▸ Problem details
Wherever the string "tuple" appears in the entries below, return the line that holds it.

Saved data entries
==================================================
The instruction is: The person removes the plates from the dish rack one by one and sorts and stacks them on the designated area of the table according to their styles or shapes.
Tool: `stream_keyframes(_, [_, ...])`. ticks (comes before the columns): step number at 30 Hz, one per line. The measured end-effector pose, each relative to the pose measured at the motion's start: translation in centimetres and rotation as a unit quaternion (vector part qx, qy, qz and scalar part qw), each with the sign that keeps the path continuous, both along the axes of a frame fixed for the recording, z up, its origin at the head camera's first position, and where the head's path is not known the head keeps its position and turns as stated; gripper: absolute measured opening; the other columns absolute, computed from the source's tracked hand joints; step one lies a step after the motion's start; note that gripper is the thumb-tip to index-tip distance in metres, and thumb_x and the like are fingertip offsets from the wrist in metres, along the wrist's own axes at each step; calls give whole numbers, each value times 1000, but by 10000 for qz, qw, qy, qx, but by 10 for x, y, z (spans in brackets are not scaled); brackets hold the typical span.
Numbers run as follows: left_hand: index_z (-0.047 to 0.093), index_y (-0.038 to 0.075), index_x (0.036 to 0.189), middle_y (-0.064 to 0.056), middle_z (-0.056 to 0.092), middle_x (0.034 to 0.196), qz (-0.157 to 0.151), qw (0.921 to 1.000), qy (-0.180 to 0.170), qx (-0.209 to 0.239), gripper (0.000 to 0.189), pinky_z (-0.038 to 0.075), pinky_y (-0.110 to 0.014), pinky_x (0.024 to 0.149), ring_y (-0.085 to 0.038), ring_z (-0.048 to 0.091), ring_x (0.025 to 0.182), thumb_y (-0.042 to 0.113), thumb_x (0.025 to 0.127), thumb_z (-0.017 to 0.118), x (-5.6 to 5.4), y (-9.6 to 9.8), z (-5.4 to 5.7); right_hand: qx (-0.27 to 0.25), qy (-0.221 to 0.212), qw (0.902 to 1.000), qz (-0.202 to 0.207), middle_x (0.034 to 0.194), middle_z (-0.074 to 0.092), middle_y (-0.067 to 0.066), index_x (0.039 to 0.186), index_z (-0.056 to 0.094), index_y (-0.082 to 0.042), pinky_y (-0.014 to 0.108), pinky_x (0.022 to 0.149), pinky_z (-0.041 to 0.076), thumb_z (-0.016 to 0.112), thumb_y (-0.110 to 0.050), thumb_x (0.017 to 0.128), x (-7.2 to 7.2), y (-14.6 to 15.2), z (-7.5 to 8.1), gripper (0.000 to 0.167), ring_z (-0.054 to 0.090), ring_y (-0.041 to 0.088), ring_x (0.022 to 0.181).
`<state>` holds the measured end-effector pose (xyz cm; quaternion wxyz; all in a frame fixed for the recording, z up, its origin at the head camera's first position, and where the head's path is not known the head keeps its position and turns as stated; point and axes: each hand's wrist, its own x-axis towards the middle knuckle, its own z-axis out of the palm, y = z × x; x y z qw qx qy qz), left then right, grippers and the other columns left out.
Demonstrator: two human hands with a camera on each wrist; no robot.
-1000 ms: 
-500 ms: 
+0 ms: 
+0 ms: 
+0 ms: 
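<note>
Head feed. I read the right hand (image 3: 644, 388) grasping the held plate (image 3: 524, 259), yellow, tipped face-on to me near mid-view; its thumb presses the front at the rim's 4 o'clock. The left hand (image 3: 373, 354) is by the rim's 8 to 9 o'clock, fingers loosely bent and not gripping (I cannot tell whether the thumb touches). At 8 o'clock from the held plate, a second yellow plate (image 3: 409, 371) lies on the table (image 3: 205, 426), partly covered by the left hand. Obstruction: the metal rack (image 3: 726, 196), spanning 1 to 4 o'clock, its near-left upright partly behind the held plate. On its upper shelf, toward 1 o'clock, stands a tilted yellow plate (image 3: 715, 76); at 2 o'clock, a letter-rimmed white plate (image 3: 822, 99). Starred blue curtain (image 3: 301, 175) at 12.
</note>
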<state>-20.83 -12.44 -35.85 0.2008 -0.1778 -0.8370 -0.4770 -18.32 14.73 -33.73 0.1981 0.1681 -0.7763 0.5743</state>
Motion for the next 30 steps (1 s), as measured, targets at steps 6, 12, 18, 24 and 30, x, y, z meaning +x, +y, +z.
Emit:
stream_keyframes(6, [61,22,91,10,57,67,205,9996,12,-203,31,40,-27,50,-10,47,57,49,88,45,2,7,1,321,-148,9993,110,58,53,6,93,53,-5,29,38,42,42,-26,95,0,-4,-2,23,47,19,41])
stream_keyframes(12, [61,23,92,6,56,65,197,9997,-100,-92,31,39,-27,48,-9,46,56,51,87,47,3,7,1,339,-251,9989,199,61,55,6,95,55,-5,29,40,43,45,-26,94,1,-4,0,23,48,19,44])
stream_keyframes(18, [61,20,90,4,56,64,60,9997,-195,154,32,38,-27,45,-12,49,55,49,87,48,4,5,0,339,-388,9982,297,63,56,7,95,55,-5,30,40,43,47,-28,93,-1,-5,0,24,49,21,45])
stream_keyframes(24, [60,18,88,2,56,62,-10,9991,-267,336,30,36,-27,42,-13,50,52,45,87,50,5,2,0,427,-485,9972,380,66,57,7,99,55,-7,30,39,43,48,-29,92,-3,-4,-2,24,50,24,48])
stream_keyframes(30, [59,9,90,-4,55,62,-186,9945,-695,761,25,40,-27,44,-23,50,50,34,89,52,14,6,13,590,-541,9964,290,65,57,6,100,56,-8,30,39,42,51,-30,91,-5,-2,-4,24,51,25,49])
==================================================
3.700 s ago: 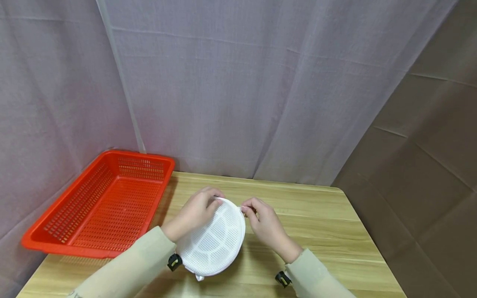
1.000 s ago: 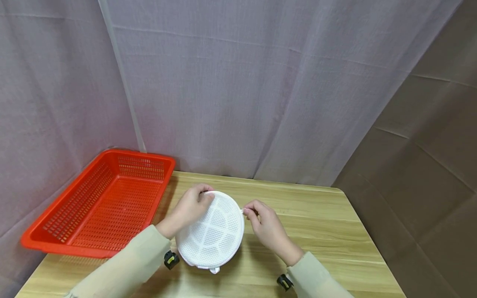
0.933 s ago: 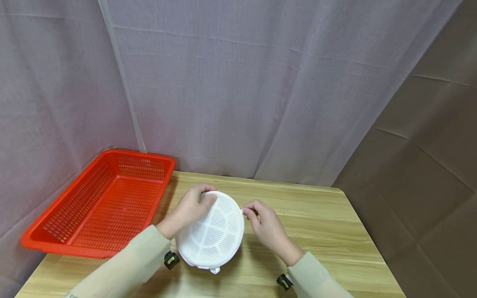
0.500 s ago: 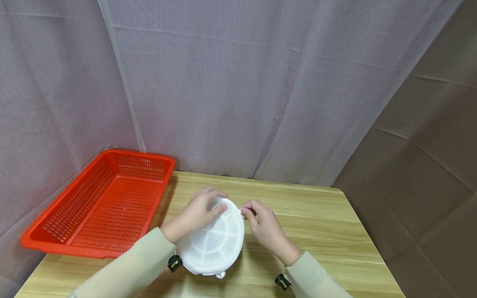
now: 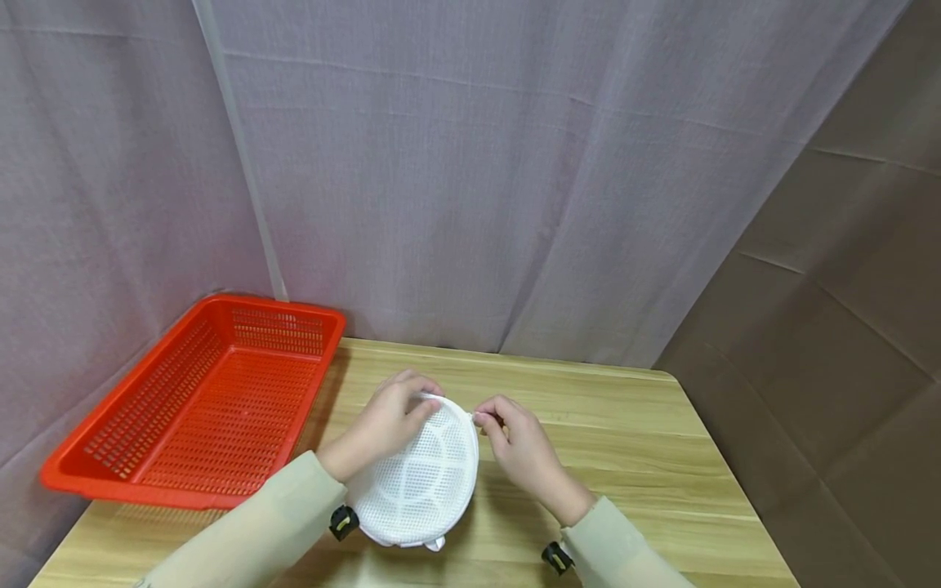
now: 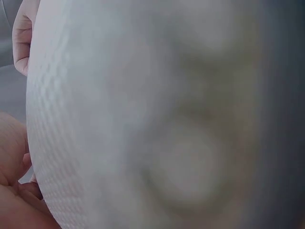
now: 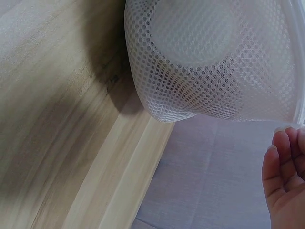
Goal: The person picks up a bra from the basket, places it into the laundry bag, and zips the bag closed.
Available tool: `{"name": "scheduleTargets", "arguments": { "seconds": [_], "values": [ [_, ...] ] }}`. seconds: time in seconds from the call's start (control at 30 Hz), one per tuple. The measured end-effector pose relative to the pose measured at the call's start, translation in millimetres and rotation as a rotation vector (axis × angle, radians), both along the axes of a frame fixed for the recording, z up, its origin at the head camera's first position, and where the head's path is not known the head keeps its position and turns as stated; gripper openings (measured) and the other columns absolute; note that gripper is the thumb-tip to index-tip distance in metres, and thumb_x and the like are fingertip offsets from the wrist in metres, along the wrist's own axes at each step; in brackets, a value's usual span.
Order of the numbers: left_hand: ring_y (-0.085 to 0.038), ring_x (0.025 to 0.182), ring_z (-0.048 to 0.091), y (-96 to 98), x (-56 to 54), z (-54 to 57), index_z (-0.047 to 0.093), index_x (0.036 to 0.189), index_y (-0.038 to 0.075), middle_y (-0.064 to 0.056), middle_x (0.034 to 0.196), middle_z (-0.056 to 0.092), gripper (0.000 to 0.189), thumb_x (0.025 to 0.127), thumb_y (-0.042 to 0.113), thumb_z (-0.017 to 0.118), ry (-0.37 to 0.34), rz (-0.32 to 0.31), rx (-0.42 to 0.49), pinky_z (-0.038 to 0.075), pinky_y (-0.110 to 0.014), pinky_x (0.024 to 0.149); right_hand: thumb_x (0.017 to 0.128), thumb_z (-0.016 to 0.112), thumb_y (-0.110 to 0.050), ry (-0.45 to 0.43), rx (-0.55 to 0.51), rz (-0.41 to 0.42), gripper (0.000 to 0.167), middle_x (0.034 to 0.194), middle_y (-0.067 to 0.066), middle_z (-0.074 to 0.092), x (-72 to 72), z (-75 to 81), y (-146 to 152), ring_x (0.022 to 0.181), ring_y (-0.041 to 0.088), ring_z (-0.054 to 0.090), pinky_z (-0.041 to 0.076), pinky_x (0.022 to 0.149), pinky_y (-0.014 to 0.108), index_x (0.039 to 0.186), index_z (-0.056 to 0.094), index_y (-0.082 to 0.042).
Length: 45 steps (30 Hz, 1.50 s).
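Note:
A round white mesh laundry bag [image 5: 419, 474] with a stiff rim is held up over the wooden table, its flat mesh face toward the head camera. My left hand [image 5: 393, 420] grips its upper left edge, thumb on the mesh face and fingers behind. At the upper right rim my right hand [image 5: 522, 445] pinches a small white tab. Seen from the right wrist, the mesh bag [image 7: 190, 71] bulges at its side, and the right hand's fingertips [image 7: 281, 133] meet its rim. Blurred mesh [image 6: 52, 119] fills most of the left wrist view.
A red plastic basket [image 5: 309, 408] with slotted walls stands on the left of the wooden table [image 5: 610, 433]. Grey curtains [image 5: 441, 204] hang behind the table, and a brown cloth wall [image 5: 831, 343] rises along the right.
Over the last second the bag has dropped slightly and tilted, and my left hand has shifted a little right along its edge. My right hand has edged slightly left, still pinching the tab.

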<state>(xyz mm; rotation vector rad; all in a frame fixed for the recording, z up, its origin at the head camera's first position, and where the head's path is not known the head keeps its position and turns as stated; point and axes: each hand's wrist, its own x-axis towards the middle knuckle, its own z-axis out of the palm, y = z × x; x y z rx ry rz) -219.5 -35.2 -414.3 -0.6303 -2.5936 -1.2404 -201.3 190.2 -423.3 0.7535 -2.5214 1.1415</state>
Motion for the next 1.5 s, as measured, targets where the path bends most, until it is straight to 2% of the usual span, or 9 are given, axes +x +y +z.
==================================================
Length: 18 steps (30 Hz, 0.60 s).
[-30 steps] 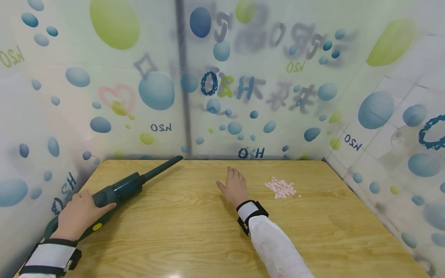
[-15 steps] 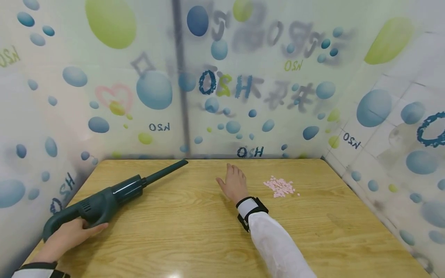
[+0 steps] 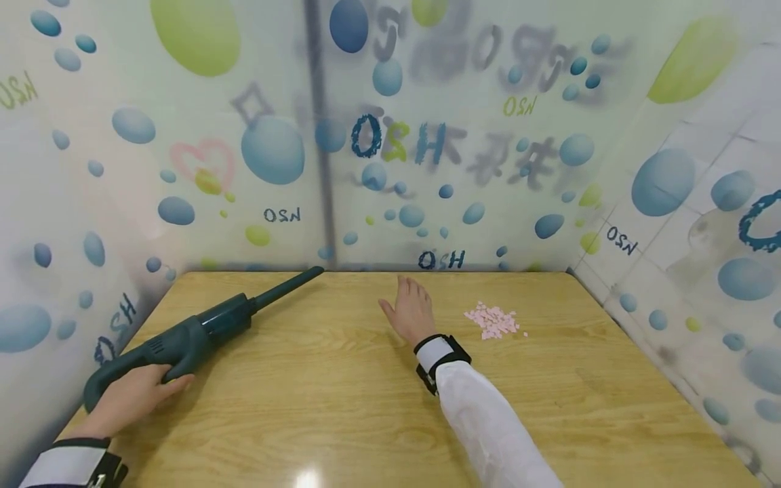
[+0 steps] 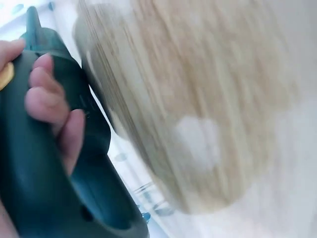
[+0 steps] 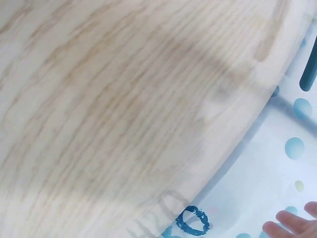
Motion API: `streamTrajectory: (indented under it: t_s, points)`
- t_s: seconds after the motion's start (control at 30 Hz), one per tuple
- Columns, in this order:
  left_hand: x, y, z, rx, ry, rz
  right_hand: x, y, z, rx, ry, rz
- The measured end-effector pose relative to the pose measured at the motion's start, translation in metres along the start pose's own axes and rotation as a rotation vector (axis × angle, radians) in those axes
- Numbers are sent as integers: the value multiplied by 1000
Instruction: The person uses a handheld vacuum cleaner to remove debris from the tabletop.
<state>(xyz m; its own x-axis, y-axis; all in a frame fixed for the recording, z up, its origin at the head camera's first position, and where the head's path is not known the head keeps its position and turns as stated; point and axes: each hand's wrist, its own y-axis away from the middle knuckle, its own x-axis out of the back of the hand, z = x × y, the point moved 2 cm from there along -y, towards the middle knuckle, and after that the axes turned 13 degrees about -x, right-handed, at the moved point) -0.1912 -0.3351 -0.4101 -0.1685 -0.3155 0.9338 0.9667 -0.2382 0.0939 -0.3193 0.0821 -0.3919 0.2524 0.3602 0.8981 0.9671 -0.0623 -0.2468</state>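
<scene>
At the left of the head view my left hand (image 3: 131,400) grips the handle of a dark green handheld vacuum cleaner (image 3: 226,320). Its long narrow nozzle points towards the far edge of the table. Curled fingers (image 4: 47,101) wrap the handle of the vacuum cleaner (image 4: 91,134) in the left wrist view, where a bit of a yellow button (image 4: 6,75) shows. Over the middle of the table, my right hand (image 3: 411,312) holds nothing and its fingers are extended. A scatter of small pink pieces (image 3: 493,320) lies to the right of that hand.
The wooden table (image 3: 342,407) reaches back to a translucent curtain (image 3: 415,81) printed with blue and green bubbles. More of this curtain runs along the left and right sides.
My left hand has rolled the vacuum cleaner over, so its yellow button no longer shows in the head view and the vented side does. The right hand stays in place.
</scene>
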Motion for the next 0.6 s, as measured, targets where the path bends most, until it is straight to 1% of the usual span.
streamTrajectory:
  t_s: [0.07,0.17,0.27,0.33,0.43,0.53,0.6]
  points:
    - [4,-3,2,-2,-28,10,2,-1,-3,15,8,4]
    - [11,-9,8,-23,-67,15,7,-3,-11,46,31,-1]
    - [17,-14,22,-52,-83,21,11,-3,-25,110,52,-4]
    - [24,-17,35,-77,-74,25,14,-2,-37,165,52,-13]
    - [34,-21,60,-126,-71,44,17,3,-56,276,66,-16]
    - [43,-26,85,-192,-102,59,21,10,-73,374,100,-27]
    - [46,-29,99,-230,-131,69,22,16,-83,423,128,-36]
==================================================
▸ Output
Available tool: `{"name": "scheduleTargets", "arguments": { "seconds": [_], "values": [ [_, ...] ] }}`. seconds: time in seconds from the call's start (control at 30 Hz), one per tuple. The measured end-effector pose relative to the pose measured at the call's start, translation in millimetres and rotation as a rotation vector (axis × angle, radians), both along the axes of a frame fixed for the recording, z up, its origin at the head camera's first position, and where the head's path is not known the head keeps its position and turns as stated; gripper openings (measured) and the other columns absolute; note that gripper is the thumb-tip to index-tip distance in metres, and thumb_x and the like are fingertip offsets from the wrist in metres, along the wrist's own axes at each step; in brackets, a value's usual span.
- t_s: seconds after the motion's start (control at 30 Hz), one per tuple

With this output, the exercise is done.